Baytex closed the acquisition of certain oil and gas assets located primarily in the Kerrobert and Coleville areas of Saskatchewan on July 30, 2009. The predominantly heavy oil assets have performed as expected, with production of approximately 3,000 boe/d since closing (contributing approximately 2,000 boe/d to average production in the third quarter).

Production averaged 42,623 boe/d during the third quarter of 2009, as compared to 40,387 boe/d in the second quarter. Production was slightly above guidance of approximately 42,000 boe/d for the third quarter of 2009. We expect production to be approximately 42,500 to 43,000 boe/d in the fourth quarter of 2009.

Heavy oil production from Seal averaged approximately 5,200 boe/d in the third quarter. Eight wells were drilled in the Seal area in the third quarter, increasing the total number of horizontal producing wells in the Seal area to 58 and continuing Baytex's record of 100% drilling success. We anticipate drilling approximately four more horizontal wells at Seal during the fourth quarter. In addition, we plan to drill approximately eight more heavy oil wells in the Lloydminster area during the remainder of the year.

In our Bakken-Three Forks project in North Dakota, we drilled two Baytex-operated horizontal oil wells (37.5% working interest) and subsequently applied multi-stage fracture treatments to both wells. Production from the first well averaged approximately 300 barrels of oil per day during the peak thirty days of production, exceeding our previous model for this play by one-third. The second well is in the early stages of production testing. We are continuing our drilling program with three more Bakken-Three Forks wells in the fourth quarter. Subsequent to the end of the quarter, we reached an agreement with our partner in this project, a private company, to pre-pay our remaining deferred acquisition payments for the land position we acquired in July 2008. Under the terms of the pre-pay agreement, Baytex will pay US$33.2 million to complete our remaining obligations, which would otherwise have totaled US$36 million over approximately the next five to six quarters. In addition, Baytex will be assigned an operating area corresponding to approximately 38% of the lands in the project area, an expansion of eleven operated sections from the operating area designated in the July 2008 agreement. In addition to decreasing the cost of the remaining land payments, the purpose of the pre-pay is to increase our degree of operating control in this large light oil resource play. Closing of the pre-pay agreement is expected to occur in mid-December, with assumption of the operating area at the beginning of 2010.

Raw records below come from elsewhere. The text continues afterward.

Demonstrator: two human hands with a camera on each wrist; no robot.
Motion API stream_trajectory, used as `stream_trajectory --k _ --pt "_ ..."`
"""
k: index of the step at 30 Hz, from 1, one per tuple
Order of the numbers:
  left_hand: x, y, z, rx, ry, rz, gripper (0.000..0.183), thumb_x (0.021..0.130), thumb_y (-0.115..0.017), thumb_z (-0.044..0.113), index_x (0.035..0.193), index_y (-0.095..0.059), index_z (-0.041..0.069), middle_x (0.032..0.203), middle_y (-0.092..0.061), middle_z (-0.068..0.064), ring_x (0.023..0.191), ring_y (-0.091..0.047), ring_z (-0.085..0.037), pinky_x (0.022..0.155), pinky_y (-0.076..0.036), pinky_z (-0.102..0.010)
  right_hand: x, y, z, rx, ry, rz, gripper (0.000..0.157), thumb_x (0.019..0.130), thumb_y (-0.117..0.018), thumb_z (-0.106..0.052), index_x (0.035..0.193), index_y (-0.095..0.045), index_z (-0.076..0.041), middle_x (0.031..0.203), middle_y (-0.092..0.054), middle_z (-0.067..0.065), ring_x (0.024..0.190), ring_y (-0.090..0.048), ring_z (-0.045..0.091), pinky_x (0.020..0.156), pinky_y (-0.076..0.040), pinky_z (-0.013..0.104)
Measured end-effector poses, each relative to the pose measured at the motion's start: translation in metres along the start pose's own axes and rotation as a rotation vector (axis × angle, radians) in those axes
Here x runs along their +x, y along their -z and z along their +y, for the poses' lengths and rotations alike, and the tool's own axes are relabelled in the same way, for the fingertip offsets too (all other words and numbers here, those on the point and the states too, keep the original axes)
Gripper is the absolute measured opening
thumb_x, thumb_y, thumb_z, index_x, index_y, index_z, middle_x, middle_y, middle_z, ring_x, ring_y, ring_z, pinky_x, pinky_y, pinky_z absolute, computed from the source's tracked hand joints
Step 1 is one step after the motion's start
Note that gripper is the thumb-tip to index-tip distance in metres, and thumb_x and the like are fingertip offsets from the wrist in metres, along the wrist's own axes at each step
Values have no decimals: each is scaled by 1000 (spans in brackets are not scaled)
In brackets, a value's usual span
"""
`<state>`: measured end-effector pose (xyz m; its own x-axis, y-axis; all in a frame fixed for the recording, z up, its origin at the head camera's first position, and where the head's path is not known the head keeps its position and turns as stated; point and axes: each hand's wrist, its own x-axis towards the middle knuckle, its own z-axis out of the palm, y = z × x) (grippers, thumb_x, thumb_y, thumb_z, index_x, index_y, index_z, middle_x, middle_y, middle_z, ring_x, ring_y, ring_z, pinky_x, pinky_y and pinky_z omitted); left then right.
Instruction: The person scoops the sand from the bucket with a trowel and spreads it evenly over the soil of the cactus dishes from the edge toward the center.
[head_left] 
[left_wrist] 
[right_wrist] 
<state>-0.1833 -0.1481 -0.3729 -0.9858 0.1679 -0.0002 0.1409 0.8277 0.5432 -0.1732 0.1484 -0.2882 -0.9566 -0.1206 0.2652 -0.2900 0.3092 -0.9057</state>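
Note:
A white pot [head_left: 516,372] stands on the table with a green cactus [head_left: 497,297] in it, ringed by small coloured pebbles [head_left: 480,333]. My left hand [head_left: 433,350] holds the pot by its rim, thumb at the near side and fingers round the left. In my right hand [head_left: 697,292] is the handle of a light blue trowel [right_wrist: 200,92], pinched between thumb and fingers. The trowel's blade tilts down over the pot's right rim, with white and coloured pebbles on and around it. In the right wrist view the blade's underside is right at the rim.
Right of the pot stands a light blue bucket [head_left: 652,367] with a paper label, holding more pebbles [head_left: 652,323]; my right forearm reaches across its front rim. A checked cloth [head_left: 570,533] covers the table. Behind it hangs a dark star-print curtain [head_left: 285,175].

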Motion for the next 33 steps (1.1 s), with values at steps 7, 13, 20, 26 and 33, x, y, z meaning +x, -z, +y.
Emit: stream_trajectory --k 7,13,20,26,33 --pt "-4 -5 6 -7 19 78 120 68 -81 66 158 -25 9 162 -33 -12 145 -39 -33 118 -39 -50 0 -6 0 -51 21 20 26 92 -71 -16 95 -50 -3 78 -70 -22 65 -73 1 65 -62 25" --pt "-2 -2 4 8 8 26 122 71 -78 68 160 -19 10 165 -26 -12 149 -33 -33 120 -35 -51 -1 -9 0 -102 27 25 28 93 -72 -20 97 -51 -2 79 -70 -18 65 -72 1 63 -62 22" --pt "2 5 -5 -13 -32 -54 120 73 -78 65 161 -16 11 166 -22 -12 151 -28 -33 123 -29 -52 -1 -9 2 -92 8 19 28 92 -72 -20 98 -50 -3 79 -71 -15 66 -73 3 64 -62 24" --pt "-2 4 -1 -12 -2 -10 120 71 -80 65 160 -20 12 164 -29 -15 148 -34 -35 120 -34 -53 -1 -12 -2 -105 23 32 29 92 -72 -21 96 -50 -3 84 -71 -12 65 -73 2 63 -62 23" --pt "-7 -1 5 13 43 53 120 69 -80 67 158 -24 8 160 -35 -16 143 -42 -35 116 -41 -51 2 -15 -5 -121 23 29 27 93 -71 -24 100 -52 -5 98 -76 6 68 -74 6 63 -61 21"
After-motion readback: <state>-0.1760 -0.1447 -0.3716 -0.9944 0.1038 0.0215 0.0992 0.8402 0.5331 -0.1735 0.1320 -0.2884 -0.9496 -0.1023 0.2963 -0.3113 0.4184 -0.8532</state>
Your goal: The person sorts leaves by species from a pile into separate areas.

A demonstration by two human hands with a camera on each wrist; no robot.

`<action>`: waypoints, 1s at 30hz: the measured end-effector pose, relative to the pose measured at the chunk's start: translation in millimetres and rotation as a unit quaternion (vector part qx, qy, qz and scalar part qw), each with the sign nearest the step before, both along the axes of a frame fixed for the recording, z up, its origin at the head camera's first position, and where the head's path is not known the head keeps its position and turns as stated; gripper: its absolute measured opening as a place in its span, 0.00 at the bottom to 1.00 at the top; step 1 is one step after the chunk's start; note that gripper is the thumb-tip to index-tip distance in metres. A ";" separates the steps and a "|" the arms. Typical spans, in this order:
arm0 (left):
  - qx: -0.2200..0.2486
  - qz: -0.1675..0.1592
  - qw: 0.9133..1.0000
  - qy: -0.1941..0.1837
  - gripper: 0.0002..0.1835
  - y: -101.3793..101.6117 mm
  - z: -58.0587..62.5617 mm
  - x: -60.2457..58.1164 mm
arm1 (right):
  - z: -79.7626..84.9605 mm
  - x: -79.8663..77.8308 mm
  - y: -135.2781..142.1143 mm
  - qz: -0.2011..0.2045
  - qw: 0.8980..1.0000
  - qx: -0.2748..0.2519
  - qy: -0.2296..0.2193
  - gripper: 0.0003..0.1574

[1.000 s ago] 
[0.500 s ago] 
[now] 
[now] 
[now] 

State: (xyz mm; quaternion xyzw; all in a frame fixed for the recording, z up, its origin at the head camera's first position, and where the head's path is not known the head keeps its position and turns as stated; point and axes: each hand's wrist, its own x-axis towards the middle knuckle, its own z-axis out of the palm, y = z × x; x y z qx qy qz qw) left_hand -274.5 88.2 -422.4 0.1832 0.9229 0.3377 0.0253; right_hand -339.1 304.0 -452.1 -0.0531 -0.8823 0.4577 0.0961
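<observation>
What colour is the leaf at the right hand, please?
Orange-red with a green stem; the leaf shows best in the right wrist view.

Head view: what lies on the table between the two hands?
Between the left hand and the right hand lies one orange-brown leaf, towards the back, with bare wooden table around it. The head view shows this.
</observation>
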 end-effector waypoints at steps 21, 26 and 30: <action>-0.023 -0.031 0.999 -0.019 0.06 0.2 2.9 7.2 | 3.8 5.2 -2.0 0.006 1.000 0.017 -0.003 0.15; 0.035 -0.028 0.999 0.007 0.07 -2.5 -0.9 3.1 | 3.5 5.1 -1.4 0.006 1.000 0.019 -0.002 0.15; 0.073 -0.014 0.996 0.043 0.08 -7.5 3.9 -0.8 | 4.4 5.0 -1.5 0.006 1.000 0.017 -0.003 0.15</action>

We continue to develop our Viking light oil resource play on lands in Alberta, following up on a successful well drilled in the second quarter which averaged approximately 90 barrels of oil per day during the peak thirty days of production. Subsequent to the end of the third quarter, we drilled and tested an additional well in the Viking in Alberta. This well will be placed on production during the fourth quarter, with production rates expected to be comparable to or better than those from the well drilled in the second quarter. We plan to drill up to four additional Viking wells in the fourth quarter.

We drilled our first horizontal well in our Mowry Shale play in Wyoming in the third quarter, with completion planned for the fourth quarter.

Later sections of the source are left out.